I'm fairly new to the subject of quantum field theory (QFT), and I'm having trouble intuitively grasping what a n-point correlation function physically describes. For example, consider the 2-point correlation function between a (real) scalar field $\hat{\phi}(x)$ and itself at two different space-time points $x$ and $y$, i.e. $$\langle\hat{\phi}(x)\hat{\phi}(y)\rangle :=\langle 0\rvert T\lbrace\hat{\phi}(x)\hat{\phi}(y)\rbrace\lvert 0\rangle\tag{1}$$ where $T$ time-orders the fields.

Does this quantify the correlation between the values of the field at $x=(t,\mathbf{x})$ and $y=(t',\mathbf{y})$ (i.e. how much the values of the field at different space-time points covary, in the sense that, if the field $\hat{\phi}$ is excited at time $t$ at some spatial point $\mathbf{x}$, then this will influence the "behaviour" of the field at later time $t'$ at some spatial point $\mathbf{y}$)? Is this why it is referred to as a correlation function?

Furthermore, does one interpret $(1)$ as physically describing the amplitude of propagation of a $\phi$-particle from $x$ to $y$ (in the sense that a correlation of excitations of the field at two points $x$ and $y$ can be interpreted as a "ripple" in the field propagating from $x$ to $y$)?

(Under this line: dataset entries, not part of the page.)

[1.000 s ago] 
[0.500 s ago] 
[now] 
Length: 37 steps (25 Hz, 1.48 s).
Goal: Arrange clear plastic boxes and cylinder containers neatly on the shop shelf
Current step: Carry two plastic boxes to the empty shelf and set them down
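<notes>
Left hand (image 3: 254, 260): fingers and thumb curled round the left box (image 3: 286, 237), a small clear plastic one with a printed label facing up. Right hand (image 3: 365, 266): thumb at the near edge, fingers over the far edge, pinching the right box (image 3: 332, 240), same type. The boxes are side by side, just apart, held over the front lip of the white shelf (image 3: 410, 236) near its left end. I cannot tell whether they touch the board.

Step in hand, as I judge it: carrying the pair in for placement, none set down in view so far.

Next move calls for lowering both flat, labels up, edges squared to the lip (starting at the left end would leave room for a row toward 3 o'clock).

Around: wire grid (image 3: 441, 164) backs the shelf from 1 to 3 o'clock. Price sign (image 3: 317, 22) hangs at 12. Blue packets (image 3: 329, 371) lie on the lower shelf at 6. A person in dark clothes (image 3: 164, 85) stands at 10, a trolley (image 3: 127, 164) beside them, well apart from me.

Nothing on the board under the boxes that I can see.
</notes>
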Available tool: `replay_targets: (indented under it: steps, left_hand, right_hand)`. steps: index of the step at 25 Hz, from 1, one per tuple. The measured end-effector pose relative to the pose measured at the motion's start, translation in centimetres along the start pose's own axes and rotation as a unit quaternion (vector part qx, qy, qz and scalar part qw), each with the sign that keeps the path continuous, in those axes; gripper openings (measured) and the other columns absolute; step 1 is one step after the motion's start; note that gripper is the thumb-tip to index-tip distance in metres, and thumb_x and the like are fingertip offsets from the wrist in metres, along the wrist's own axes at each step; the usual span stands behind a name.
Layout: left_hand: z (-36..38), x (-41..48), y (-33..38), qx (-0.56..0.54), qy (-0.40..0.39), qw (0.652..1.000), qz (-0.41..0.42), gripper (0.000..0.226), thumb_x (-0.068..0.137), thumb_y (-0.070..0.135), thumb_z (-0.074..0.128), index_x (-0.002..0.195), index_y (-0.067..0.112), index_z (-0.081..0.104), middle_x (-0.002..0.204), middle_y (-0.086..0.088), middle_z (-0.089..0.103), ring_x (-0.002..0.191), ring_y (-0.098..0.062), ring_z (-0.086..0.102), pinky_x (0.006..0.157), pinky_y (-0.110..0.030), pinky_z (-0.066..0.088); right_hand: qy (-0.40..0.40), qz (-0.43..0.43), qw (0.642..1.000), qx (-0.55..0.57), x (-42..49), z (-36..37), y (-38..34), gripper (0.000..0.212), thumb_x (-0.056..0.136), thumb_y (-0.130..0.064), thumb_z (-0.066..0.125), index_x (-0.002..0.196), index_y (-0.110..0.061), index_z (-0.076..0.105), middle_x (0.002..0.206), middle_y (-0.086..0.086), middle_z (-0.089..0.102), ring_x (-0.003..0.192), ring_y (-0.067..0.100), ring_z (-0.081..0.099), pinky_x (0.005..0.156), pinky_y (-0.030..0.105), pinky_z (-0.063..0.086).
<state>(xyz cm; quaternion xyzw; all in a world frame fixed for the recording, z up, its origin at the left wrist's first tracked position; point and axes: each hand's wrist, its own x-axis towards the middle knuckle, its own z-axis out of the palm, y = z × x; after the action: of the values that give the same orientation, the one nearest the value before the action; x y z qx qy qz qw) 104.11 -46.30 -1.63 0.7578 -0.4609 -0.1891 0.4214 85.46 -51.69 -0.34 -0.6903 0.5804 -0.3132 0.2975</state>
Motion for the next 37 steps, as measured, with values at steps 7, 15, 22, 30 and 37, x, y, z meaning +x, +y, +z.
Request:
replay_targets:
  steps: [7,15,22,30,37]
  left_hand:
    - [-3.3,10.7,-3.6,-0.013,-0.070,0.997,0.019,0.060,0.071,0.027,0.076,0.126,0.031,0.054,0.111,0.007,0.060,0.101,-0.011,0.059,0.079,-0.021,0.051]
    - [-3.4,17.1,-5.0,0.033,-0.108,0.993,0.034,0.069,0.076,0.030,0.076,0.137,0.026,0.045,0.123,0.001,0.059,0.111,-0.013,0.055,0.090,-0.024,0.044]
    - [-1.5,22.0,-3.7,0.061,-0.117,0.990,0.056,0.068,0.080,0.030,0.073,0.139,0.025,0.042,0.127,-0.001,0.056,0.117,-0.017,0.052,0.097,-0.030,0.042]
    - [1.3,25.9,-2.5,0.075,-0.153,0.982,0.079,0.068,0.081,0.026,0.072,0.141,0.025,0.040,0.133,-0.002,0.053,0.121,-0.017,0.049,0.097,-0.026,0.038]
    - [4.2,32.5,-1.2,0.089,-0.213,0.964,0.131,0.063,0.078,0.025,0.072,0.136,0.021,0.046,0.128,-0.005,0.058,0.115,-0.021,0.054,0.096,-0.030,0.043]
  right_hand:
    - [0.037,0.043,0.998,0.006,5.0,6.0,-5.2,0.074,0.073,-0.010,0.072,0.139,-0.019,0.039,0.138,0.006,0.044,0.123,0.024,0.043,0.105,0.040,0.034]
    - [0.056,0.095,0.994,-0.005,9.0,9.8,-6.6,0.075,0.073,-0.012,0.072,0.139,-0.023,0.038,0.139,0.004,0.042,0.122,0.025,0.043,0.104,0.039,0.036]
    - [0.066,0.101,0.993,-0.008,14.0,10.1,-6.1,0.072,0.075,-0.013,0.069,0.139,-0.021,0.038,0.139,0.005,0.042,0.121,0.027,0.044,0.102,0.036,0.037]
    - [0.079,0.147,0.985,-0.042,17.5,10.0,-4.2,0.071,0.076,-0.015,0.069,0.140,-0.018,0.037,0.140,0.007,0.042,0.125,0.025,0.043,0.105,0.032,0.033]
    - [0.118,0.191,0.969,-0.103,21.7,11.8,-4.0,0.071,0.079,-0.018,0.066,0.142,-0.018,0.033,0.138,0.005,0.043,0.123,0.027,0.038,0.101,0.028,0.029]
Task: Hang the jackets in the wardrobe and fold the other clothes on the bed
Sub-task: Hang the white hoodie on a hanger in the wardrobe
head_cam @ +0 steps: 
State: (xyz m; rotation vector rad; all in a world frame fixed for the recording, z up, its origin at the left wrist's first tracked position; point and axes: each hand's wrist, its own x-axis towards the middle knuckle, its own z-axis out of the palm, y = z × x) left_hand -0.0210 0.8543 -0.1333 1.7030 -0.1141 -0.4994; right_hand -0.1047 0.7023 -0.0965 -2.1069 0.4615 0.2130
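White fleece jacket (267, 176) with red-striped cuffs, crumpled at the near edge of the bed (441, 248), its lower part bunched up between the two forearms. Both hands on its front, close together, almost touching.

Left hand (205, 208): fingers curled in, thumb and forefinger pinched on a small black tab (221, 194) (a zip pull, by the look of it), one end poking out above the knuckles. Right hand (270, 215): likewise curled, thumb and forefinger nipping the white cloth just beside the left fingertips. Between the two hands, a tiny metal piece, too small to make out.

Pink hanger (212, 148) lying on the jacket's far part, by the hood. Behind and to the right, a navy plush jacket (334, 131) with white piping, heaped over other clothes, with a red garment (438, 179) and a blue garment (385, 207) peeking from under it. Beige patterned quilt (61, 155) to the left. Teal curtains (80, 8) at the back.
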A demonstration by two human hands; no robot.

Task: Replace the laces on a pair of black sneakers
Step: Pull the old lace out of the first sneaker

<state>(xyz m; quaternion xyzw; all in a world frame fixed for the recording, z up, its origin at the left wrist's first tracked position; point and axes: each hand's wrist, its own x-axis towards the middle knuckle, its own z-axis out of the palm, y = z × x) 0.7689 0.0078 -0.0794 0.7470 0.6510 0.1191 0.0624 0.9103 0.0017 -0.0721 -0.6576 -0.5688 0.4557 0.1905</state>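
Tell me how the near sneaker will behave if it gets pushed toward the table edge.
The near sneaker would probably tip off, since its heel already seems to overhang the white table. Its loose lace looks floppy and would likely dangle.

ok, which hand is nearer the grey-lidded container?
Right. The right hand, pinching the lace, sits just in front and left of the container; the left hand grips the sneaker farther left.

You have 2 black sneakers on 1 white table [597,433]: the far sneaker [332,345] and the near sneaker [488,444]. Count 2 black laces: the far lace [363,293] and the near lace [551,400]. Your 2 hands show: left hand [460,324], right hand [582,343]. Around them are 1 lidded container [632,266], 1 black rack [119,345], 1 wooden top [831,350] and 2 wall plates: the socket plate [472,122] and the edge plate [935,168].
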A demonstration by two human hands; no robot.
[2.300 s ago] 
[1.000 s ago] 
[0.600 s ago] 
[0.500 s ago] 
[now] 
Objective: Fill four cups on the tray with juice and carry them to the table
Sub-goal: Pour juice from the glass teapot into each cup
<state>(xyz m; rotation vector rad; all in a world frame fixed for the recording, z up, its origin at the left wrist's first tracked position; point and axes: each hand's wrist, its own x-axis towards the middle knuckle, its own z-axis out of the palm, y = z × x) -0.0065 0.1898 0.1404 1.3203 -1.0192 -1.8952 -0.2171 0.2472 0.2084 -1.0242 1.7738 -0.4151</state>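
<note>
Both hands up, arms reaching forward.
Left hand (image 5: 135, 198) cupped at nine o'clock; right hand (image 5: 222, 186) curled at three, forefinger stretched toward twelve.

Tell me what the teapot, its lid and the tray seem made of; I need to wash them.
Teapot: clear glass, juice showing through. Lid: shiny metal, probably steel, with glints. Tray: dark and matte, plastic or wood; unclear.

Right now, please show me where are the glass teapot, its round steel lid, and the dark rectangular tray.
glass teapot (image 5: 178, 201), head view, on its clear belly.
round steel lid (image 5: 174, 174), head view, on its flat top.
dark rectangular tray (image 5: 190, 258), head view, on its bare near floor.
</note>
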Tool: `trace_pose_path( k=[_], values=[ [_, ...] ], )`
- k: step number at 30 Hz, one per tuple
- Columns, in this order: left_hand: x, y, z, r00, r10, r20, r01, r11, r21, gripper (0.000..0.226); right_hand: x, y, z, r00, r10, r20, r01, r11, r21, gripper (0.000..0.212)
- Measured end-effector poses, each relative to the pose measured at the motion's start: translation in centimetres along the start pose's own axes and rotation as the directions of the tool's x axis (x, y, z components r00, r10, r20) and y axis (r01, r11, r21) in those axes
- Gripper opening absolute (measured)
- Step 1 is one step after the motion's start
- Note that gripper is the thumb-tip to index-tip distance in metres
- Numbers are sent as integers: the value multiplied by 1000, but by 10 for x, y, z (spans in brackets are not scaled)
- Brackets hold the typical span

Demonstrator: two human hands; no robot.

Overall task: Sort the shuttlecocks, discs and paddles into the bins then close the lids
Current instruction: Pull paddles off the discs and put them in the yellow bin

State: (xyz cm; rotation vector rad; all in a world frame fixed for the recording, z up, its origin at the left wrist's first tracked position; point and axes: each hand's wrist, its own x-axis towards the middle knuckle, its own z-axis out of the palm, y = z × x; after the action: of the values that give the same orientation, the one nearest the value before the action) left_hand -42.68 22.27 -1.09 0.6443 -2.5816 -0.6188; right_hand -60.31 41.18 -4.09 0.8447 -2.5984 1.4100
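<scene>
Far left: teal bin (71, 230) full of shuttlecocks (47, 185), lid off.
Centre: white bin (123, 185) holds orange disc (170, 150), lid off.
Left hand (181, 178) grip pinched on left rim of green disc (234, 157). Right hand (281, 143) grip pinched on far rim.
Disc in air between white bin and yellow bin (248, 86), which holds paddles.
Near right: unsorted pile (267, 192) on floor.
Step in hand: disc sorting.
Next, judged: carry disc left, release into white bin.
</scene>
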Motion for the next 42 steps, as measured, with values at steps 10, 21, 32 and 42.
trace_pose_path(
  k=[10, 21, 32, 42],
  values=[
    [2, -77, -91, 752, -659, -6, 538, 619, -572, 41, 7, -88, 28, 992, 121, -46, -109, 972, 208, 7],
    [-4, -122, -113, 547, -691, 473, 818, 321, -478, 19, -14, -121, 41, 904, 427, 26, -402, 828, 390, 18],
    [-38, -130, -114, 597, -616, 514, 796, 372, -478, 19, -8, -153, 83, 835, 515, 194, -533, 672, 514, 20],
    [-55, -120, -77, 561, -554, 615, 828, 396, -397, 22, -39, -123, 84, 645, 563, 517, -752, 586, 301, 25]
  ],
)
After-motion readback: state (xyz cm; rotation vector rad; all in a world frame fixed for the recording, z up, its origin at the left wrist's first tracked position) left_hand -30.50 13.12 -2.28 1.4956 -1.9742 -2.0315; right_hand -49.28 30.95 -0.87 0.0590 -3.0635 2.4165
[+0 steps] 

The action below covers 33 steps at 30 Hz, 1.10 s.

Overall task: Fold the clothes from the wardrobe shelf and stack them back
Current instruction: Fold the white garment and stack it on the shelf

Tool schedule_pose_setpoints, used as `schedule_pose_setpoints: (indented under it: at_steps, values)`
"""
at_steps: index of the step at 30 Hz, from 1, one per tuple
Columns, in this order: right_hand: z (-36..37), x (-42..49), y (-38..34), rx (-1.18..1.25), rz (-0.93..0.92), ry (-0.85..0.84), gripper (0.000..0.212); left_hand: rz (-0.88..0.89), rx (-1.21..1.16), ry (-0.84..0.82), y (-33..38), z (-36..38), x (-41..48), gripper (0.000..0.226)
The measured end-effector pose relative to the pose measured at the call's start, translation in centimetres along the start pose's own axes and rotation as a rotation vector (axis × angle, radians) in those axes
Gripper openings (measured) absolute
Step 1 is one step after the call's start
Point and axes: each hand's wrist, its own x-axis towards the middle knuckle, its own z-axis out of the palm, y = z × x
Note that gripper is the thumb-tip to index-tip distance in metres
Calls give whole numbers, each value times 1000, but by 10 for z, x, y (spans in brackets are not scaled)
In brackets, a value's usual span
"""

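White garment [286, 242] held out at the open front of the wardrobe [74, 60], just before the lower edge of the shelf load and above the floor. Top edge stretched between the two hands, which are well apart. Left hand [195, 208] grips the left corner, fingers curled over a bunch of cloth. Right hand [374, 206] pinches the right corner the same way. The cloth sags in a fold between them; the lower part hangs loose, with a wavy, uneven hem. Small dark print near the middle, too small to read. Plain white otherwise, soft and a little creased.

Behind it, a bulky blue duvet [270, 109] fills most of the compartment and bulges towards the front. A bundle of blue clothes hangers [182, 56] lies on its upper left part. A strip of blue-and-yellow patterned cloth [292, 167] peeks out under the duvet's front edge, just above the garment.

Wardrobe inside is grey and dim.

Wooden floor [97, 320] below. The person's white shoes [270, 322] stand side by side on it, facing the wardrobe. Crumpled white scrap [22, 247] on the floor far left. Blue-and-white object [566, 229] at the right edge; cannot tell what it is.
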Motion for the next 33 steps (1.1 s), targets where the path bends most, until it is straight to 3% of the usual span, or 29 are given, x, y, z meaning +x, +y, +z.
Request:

Yes, in scalar field theory, $\langle 0 | T\{\phi(y) \phi(x)\} | 0 \rangle$ is the amplitude for a particle to propagate from $x$ to $y$. There are caveats to this, because not all QFTs admit particle interpretations, but for massive scalar fields with at most moderately strong interactions, it's correct. Applying the operator $\phi({\bf x},t)$ to the vacuum $|0\rangle$ puts the QFT into the state $|\delta_{\bf x},t \rangle$, where there's a single particle whose wave function at time $t$ is the delta-function supported at ${\bf x}$. If $x$ comes later than $y$, the number $\langle 0 | \phi({\bf x},t)\phi({\bf y},t') | 0 \rangle$ is just the inner product of $| \delta_{\bf x},t \rangle$ with $| \delta_{\bf y},t' \rangle$.

However, the function $f(x,y) = \langle 0 | T\{\phi(y) \phi(x)\} | 0 \rangle$ is not actually a correlation function in the standard statistical sense. It can't be; it's not even real-valued. However, it is a close cousin of an honest-to-goodness correlation function.

If make the substitution $t=-i\tau$, you'll turn the action $$iS = i\int dtd{\bf x} \{\phi(x)\Box\phi(x) - V(\phi(x))\}$$ of scalar field theory on $\mathbb{R}^{d,1}$ into an energy function $$-E(\phi) = -\int d\tau d{\bf x} \{\phi(x)\Delta\phi(x) + V(\phi(x))\}$$ which is defined on scalar fields living on $\mathbb{R}^{d+1}$. Likewise, the oscillating Feynman integral $\int \mathcal{D}\phi e^{iS(\phi)}$ becomes a Gibbs measure $\int \mathcal{D}\phi e^{-E(\phi)}$.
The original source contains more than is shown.